Title Detecting urban-scale dynamics of electricity consumption at Chinese cities using time-series DMSP-OLS (Defense Meteorological Satellite Program-Operational Linescan System) nighttime light imageries Type Journal Article
Year 2016 Publication Energy Abbreviated Journal Energy
Volume 100 Issue Pages 177-189
Keywords Remote Sensing
Abstract (up) A better understanding of the spatiotemporal pattern of energy consumption at the urban scale is significant in the interactions between economic activities and environment. This study assessed the spatiotemporal dynamics of EC (electricity consumption) in UC (urban cores) and SR (suburban regions) in China from 2000 to 2012 by using remotely sensed NTL (nighttime light) imagery. Firstly, UC and SR were extracted using a threshold technique. Next, provincial level model was calibrated yearly by using Enhanced Vegetation Index and population-adjusted NTL data as independent variables. These models were then applied for pixel-based estimation to obtain time-series EC data sets. Finally, the spatiotemporal pattern of EC in both UC and SR were explored.

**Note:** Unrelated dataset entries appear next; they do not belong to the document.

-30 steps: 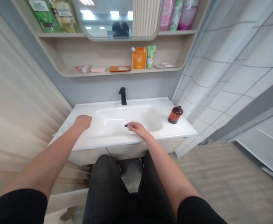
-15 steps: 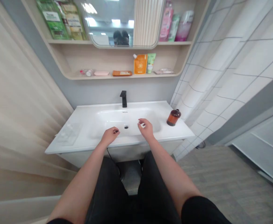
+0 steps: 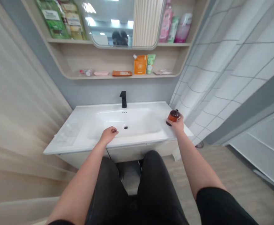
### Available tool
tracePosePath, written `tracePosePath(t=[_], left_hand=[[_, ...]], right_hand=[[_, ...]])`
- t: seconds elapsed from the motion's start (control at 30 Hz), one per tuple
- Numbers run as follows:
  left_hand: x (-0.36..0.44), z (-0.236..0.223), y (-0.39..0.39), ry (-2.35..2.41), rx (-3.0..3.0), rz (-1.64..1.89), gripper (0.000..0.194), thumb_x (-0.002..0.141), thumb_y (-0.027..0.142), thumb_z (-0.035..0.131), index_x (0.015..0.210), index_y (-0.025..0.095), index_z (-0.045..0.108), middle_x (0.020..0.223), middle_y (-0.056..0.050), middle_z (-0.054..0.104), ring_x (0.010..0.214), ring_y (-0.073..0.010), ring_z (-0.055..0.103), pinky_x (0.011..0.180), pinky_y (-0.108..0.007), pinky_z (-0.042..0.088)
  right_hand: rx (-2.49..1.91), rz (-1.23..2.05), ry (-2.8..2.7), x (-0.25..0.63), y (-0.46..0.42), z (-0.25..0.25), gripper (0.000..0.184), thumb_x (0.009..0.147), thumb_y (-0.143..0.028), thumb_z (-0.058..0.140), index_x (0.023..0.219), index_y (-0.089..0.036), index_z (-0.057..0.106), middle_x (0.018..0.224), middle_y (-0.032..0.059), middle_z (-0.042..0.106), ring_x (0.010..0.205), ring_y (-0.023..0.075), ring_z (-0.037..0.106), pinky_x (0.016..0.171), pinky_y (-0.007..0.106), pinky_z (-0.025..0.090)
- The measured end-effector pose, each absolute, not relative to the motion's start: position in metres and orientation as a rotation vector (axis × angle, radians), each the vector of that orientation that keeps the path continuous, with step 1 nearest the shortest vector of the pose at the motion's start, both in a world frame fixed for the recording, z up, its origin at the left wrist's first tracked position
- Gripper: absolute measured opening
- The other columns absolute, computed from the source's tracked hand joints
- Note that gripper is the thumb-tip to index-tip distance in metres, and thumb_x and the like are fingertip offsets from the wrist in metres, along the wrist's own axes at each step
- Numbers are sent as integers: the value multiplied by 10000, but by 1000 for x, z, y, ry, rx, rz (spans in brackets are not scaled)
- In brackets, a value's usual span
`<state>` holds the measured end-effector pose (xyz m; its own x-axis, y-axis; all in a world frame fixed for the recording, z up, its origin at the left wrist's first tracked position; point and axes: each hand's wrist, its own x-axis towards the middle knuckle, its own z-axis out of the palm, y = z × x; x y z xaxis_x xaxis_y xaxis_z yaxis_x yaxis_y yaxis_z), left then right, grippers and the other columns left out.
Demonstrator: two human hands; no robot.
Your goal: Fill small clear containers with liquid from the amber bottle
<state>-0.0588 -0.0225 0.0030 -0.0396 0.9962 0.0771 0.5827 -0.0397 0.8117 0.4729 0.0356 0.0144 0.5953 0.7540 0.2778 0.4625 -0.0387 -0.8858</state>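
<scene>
A white washbasin [image 3: 85,118] with a black tap [image 3: 123,98] stands before me. My right hand [image 3: 177,125] reaches to the basin's right end and wraps round the lower part of a small amber bottle [image 3: 173,115] that stands there. My left hand [image 3: 109,135] rests on the basin's front rim, left of the drain hole [image 3: 125,127], with its fingers curled loosely and nothing visible in them.
A clear ridged tray [image 3: 68,130] lies on the counter's left end. The shelf above holds an orange pouch [image 3: 140,64], a green tube [image 3: 151,63] and flat packets. A mirror [image 3: 111,22] hangs above. Tiled wall stands right, a ribbed panel left.
My right hand has moved from over the bowl to the amber bottle at the right and closed round it. My left hand came from the left counter to the front rim.
</scene>
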Motion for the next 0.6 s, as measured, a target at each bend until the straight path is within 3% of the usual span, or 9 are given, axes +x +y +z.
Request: tracePosePath(t=[0.1, 0.17, 0.4, 0.6], left_hand=[[-60, 2, -22, 1661, 1671, 976, 181, 796, 392, 771, 915, 257, 752, 975, -56, 834, 980, -281, 787, 968, -403, 591], [-61, 2, -22, 1655, 1659, 998, 184, 792, 396, 775, 911, 258, 754, 968, -59, 834, 978, -286, 788, 979, -418, 590], [-58, 10, -26, 1564, 1549, 1178, 270, 775, 464, 824, 912, 241, 759, 969, -59, 833, 987, -273, 788, 1013, -427, 598], [-32, 53, -37, 1320, 1452, 1523, 401, 823, 547, 836, 1040, 217, 768, 1081, -99, 840, 1023, -253, 790, 988, -422, 620]], right_hand=[[-1728, 300, -1049, 472, 43, 14, 817, 556, -458, 989, 1251, -231, 624, 1172, 144, 769, 1073, 341, 742, 1025, 553, 555], [-1721, 285, -1065, 465, 44, 17, 758, 539, -450, 994, 1176, -223, 652, 1120, 141, 774, 1023, 327, 739, 989, 541, 559], [-1346, 555, -1294, 375, 26, 33, 852, 550, -517, 996, 1265, -196, 662, 1191, 124, 791, 1046, 302, 748, 978, 511, 605], [-1114, 890, -1503, 261, 0, 42, 827, 599, -472, 1017, 1309, -228, 670, 1191, 74, 794, 1045, 280, 747, 1004, 464, 598]])
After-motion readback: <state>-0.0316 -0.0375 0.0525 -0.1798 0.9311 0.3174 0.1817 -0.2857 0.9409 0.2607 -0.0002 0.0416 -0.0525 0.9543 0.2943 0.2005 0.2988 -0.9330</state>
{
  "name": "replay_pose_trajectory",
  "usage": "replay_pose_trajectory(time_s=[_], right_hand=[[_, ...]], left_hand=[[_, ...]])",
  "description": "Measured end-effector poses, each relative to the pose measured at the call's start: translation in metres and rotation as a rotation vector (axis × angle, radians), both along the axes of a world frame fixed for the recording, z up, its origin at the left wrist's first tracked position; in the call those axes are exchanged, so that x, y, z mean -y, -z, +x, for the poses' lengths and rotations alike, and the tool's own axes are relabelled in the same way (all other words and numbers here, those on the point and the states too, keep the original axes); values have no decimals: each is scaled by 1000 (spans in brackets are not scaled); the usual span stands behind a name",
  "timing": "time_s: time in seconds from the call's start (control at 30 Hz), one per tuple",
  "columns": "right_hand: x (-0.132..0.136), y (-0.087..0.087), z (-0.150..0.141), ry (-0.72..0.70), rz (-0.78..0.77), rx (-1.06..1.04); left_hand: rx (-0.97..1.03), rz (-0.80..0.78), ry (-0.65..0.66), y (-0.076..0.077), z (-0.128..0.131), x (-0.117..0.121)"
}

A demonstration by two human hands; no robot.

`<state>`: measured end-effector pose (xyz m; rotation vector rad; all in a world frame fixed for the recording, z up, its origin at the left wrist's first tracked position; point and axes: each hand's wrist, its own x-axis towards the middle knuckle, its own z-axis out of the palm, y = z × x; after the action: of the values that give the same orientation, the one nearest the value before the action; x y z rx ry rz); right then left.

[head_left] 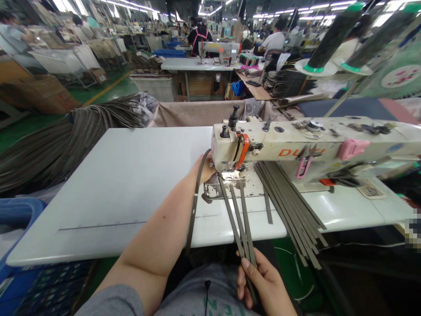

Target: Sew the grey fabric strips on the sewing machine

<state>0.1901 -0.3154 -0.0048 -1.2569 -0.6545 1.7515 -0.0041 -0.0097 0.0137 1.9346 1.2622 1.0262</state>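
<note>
my left forearm (161, 224) stretches diagonally up to the needle end of the sewing machine (312, 134), bent slightly at the elbow (140, 270), bare skin showing along its length. my left hand (207, 170) sits at the machine's left side, its fingers mostly hidden behind the head. on the near side of the machine, low by my lap, my right hand (263, 281) is closed in a grip, thumb (251, 270) laid on top, fingers (241, 287) curled underneath.
</note>
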Motion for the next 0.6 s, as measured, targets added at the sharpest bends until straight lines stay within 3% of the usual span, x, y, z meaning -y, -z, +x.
replay_pose_trajectory(time_s=[0.27, 0.6], right_hand=[[-1, -1, -7, 26, 29, -28], [-3, 1, -10, 48, 12, -12]], left_hand=[[47, 11, -101, 10, 9, -5], [93, -18, -93, 14, 10, -8]])
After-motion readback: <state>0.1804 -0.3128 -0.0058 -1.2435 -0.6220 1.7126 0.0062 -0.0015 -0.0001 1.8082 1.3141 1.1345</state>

The results indicated that the proportion of EC in urban areas rose from 50.6% to 71.32%, with a growing trend of spatial autocorrelation. Cities with high urban EC were either located in the coastal region or belonged to provincial capitals. These cities experienced a moderate to a rapid growth of EC in both UC and SR, while a slow growth was detected for the majority of western and northeastern cities. The findings suggested that EC in SR was more crucial for sustainable energy development in China.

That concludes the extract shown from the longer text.